■ Work instructions
Nothing outside the range below should be printed. Output exactly the lines from the line with "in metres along" to the line with "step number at", both included.

■ Records provided

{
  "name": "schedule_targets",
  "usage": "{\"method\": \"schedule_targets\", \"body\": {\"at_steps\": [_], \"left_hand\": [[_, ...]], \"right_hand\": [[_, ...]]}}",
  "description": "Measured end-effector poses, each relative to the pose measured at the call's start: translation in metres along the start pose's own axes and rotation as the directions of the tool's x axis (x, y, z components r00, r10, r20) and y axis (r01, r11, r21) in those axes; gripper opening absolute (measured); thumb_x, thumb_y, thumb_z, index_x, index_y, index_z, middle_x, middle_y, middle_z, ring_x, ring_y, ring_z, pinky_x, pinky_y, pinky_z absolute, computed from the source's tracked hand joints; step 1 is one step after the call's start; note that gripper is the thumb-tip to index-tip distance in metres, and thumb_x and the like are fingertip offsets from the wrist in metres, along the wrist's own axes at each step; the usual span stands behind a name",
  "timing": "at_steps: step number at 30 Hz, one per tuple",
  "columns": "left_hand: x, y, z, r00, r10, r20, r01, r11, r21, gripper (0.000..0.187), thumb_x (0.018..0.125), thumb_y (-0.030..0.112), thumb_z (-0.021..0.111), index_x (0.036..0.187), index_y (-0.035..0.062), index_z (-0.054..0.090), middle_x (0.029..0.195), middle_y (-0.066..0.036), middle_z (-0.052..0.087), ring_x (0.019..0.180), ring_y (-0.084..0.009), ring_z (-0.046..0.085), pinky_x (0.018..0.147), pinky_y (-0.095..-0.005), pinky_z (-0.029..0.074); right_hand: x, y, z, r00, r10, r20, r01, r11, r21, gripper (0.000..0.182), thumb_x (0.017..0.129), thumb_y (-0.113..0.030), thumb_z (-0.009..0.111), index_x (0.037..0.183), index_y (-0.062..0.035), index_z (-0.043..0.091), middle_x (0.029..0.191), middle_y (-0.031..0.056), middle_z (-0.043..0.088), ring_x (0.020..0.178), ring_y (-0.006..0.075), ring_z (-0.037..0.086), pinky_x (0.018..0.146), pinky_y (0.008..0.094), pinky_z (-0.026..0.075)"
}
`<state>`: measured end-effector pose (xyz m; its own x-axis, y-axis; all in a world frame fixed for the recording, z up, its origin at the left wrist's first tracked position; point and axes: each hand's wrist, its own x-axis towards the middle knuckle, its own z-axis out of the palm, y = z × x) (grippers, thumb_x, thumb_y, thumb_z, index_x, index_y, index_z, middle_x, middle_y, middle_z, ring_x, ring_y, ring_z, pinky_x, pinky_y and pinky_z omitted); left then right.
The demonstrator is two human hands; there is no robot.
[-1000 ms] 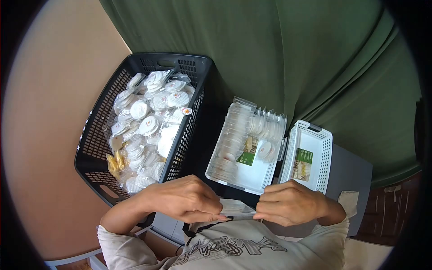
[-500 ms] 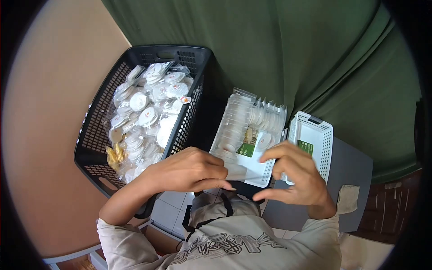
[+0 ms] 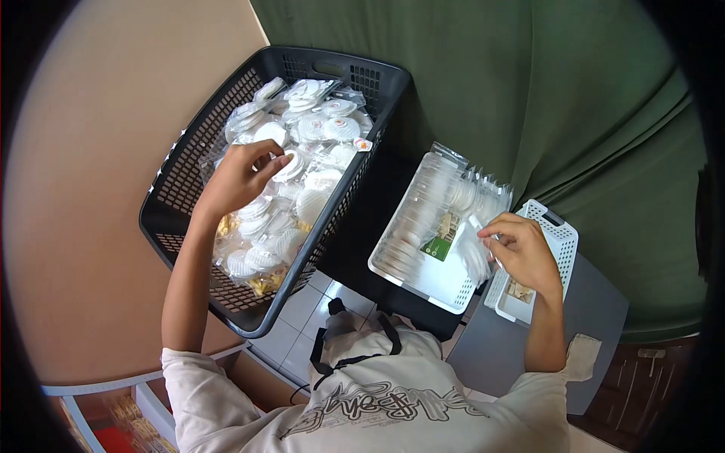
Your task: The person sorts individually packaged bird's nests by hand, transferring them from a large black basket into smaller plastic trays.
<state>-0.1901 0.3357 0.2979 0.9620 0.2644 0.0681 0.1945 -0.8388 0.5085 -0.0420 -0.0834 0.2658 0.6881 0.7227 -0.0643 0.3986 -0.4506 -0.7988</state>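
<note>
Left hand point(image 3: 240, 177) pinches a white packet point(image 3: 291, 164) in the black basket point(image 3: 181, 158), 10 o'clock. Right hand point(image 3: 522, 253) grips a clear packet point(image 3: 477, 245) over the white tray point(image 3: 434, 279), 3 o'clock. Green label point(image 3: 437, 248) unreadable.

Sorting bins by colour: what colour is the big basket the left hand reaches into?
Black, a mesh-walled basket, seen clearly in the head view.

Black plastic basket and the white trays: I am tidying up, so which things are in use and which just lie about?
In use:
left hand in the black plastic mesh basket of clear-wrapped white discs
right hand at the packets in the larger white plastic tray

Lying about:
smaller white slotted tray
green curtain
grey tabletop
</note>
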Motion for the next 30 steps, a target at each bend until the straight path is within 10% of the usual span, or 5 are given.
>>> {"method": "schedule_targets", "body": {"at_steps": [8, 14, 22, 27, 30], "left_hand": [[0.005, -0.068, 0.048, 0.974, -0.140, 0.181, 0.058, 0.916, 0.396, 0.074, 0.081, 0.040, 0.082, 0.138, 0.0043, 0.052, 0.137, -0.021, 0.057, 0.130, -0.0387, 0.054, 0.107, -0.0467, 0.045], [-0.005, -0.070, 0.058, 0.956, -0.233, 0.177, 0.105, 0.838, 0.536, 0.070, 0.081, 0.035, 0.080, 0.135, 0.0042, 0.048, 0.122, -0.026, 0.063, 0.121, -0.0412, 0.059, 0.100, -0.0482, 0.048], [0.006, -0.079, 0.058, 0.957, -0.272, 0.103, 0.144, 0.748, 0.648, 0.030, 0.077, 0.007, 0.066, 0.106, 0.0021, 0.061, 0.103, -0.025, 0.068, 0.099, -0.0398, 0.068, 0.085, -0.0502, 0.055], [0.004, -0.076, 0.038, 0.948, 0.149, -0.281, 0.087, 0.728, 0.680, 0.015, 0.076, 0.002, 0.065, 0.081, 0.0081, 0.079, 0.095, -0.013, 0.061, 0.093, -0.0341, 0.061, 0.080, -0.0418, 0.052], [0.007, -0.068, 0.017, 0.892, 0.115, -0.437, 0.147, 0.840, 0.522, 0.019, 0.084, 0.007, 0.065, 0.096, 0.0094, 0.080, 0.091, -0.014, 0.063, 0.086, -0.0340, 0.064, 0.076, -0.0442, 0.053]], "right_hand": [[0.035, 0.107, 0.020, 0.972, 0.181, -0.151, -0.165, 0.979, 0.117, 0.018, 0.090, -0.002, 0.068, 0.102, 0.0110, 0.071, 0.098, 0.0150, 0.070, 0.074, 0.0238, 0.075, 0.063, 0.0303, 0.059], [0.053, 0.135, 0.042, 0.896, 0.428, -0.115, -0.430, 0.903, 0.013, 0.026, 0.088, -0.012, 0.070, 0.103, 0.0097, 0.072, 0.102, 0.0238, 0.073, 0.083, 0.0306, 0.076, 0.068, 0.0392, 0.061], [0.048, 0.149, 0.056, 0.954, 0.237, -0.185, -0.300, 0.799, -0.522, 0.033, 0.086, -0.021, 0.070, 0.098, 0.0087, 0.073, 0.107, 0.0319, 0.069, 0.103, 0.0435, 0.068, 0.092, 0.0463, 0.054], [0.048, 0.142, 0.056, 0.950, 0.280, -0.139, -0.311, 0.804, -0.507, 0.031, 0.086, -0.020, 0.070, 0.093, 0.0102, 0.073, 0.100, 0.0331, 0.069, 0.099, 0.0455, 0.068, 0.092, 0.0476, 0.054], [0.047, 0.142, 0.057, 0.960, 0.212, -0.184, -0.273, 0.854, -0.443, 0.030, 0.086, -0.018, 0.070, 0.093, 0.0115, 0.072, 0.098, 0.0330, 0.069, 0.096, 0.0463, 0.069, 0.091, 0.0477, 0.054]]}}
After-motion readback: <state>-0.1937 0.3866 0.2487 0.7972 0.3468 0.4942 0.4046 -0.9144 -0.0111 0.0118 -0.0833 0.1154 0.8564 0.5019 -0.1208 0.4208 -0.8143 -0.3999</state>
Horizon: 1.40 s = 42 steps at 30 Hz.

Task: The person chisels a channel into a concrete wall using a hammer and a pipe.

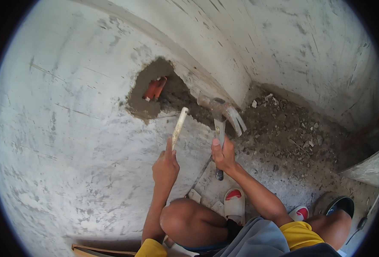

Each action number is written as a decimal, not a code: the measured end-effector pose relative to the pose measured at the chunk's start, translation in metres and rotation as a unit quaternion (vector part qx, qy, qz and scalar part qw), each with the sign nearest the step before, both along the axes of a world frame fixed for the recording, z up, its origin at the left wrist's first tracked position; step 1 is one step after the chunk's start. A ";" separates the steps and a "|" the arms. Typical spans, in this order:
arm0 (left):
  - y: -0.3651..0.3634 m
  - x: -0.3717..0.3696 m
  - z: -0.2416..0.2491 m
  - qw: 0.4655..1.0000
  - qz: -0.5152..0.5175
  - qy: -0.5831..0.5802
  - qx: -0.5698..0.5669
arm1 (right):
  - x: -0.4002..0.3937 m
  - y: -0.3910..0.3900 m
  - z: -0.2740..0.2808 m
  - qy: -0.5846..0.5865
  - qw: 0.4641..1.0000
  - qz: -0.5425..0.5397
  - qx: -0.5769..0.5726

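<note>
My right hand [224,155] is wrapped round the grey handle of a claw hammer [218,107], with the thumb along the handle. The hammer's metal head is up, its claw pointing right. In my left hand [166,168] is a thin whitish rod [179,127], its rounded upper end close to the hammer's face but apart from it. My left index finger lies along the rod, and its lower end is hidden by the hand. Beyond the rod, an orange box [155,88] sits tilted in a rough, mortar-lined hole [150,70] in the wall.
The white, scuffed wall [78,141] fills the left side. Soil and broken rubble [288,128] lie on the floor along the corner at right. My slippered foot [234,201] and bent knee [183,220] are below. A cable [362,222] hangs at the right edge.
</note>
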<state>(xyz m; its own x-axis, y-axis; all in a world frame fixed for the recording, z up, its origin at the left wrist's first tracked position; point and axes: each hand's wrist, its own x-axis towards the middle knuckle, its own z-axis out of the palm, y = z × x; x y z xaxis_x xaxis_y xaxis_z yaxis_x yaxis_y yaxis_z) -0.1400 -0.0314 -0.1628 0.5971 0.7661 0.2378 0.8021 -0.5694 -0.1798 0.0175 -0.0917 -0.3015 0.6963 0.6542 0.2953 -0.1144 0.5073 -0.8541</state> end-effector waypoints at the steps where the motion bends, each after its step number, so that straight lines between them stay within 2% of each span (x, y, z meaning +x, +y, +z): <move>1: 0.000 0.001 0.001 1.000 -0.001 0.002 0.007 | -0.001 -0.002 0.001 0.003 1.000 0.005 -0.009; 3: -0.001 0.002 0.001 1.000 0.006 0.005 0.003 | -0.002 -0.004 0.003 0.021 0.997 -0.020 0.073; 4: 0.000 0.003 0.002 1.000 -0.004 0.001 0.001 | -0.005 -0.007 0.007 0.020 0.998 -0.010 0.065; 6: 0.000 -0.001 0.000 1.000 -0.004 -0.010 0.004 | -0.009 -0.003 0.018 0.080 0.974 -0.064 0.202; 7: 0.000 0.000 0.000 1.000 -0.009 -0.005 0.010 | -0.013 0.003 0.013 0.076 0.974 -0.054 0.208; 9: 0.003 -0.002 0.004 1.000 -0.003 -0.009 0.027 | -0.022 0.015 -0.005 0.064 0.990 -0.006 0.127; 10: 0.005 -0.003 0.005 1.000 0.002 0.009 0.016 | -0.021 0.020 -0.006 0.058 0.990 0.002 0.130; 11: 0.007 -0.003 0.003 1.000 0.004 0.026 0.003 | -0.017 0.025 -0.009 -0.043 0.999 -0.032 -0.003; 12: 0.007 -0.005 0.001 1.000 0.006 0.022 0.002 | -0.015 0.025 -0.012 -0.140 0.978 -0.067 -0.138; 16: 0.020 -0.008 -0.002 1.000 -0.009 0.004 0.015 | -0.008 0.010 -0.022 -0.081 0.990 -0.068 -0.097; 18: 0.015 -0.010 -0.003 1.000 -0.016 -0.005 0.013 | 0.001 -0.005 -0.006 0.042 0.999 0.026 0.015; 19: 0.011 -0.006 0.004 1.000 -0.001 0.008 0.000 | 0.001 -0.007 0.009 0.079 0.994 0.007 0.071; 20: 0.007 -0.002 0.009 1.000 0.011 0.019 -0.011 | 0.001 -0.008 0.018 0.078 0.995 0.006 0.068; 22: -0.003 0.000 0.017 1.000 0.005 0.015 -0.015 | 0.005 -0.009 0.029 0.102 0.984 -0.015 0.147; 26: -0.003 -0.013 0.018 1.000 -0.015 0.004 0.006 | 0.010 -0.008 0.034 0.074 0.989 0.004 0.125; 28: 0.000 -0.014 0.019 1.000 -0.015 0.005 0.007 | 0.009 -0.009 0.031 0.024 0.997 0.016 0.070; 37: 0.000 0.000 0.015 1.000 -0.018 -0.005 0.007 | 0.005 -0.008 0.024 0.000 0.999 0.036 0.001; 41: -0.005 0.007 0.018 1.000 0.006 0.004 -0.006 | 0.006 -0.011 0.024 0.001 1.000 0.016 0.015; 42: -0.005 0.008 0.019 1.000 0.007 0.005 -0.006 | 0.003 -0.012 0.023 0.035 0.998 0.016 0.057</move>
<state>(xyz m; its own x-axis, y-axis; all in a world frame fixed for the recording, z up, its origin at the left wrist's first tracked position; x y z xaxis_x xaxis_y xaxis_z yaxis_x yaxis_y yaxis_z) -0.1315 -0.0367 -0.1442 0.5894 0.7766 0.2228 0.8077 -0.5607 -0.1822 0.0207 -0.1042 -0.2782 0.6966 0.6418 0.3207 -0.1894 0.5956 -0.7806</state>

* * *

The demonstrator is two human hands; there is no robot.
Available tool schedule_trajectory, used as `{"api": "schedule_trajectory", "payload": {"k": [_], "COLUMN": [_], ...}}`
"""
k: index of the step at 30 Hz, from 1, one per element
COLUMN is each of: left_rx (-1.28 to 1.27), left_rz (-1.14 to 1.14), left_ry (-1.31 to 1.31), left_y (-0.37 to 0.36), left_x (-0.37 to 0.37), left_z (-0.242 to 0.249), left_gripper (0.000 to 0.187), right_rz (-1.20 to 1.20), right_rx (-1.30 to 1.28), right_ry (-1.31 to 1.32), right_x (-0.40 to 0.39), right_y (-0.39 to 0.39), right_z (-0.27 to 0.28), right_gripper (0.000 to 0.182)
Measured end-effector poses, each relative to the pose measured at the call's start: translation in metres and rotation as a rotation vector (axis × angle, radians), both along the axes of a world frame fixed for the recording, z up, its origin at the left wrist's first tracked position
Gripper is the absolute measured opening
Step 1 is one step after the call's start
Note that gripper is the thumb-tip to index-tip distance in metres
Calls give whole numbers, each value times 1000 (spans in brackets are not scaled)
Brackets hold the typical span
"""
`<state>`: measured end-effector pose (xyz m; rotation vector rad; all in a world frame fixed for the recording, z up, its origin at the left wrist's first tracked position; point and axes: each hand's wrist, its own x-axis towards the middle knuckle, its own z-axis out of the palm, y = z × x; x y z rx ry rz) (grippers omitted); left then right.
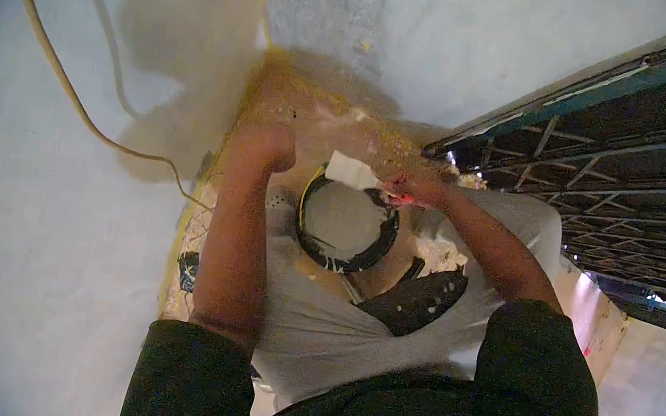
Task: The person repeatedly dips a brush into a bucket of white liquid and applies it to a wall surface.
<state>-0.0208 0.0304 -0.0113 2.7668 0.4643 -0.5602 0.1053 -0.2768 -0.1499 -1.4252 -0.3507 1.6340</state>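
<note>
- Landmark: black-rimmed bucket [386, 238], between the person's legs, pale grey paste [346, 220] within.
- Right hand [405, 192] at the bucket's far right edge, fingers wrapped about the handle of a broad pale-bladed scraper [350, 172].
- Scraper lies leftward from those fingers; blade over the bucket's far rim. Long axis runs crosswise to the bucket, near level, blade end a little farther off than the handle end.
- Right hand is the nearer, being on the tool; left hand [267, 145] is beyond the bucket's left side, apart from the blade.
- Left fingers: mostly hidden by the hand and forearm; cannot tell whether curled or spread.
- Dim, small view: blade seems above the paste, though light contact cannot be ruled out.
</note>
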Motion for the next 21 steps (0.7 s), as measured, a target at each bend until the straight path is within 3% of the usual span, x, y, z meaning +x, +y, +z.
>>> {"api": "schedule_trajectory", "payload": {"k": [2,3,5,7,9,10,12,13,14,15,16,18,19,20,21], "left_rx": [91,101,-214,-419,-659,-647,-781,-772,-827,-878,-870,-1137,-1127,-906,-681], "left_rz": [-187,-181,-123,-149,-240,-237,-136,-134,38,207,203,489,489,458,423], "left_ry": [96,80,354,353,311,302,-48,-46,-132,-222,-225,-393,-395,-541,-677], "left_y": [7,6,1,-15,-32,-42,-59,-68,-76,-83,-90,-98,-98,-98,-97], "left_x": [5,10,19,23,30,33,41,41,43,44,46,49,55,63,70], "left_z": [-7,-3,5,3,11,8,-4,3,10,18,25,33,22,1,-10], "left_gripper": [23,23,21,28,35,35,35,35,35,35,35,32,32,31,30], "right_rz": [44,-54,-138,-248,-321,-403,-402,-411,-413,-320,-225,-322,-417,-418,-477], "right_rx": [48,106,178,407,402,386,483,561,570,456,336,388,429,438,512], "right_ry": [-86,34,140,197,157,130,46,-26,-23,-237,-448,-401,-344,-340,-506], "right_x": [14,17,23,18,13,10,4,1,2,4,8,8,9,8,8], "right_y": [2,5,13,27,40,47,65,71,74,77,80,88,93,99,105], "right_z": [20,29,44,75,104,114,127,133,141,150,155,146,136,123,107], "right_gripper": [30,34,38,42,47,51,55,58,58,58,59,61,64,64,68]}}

■ Output for this exercise
  "description": "Measured end-effector poses, each relative to the pose measured at the call's start: translation in metres along the start pose's own axes and rotation as the directions of the tool's x axis (x, y, z components r00, r10, r20) and y axis (r01, r11, r21) in those axes; gripper opening absolute (measured); thumb_x, thumb_y, thumb_z, index_x, index_y, index_z, middle_x, middle_y, middle_z, ring_x, ring_y, ring_z, pinky_x, pinky_y, pinky_z absolute, computed from the source's tracked hand joints; step 1 is one step after the call's start; note that gripper is the thumb-tip to index-tip distance in metres, and thumb_x and the like are fingertip offsets from the wrist in metres, along the wrist's own axes at each step; the usual span stands behind a name",
  "timing": "at_steps: step number at 30 Hz, one per tuple",

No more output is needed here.